Precise, polite, his analysis as cool and lethal as a sword, Van Dam also possesses a cynical — perhaps sarcastic — attitude towards the diplomatic elite that other officials might secretly admire.
“It is better to do nothing than to do the wrong thing with terrible results,” he told me a few days ago. “But Western democracies feel they have to do something … If there had not been any Western influence, there would have been a tenth of the violence, the country would not be in rubble, so many would not have died, you would not have had so many refugees.”
It’s not that Van Dam blames the Syrian West for the war, but he holds it to account for the influence and interference it exercised so promiscuously. And his new book, Destroying a Nation: The Civil War in Syria, is perhaps the only one so far published about the conflict that attempts to set out coldly what the opposition as well as the Assad government did wrong.
Van Dam has never avoided talking about the torture and suppression that the regime has used to maintain power. He stated in the very early weeks of the 2011 demonstrations — in The Independent — that Syria’s crisis might well end in a bloodbath.
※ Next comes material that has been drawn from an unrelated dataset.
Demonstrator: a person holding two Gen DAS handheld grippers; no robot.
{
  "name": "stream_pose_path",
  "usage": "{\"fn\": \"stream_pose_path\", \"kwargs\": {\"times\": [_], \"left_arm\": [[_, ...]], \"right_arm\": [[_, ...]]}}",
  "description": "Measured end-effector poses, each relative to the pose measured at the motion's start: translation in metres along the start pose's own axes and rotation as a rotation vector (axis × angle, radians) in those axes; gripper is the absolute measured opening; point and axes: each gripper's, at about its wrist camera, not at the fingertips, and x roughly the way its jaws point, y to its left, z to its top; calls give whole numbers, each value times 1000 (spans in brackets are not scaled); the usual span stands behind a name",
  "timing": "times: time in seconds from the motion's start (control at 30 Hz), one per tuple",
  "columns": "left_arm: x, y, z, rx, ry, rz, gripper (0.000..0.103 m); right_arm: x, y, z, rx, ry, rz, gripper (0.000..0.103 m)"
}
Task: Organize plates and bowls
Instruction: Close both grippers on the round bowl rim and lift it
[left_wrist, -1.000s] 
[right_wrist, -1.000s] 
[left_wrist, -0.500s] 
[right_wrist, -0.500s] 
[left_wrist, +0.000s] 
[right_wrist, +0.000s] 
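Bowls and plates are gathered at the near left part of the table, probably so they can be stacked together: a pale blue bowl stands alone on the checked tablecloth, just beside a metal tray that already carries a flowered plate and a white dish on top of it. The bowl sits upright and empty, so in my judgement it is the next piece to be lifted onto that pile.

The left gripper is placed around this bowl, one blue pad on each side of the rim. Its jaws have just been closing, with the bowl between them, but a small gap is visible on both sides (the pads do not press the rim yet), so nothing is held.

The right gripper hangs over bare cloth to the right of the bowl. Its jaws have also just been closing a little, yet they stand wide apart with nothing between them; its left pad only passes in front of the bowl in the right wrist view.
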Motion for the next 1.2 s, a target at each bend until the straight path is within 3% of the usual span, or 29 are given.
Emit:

He acknowledges the cruelty and stupidity with which the Syrian security apparatus turned to guns and humiliation and torture to suppress a largely peaceful mass protest movement inspired (or seduced) by the Arab revolutions in Tunisia, Egypt and Libya. But he also notes how early the “peaceful” opposition turned to violence once the crisis began.
On the Syrian border with north-eastern Lebanon, inside Lebanese territory but in sight of the plain of Homs in the spring of 2011, I listened to a fierce gun battle being fought only a few hundred metres across the frontier — at a time when only the Syrian army and the security police were supposed to be using weapons against unarmed demonstrators. A week later, an Al Jazeera camera crew — working for the Qatar-funded channel whose ruling family would soon fund the Nusra-Al Qaeda fighters in Syria, as even its royal family acknowledged — asked to meet me in Beirut.
They showed me footage also taken near the north-eastern border of Lebanon. Their tape clearly showed armed men shooting at Syrian troops. Al Jazeera, adhering to the “soldiers-shoot-down-unarmed-demonstrators” story, had refused to air their film. They had resigned. Later, Syrian state television itself showed — all too real — film of armed men among the crowds of protestors in Dera’a. Van Dam dismisses reports that these men were government “provocateurs”.
He does not dispute the Assad government’s killing of the innocent — though he suggests this came about through the inherent and untamed brutality of the regime’s security apparatus rather than a policy decision by Bashar al-Assad himself.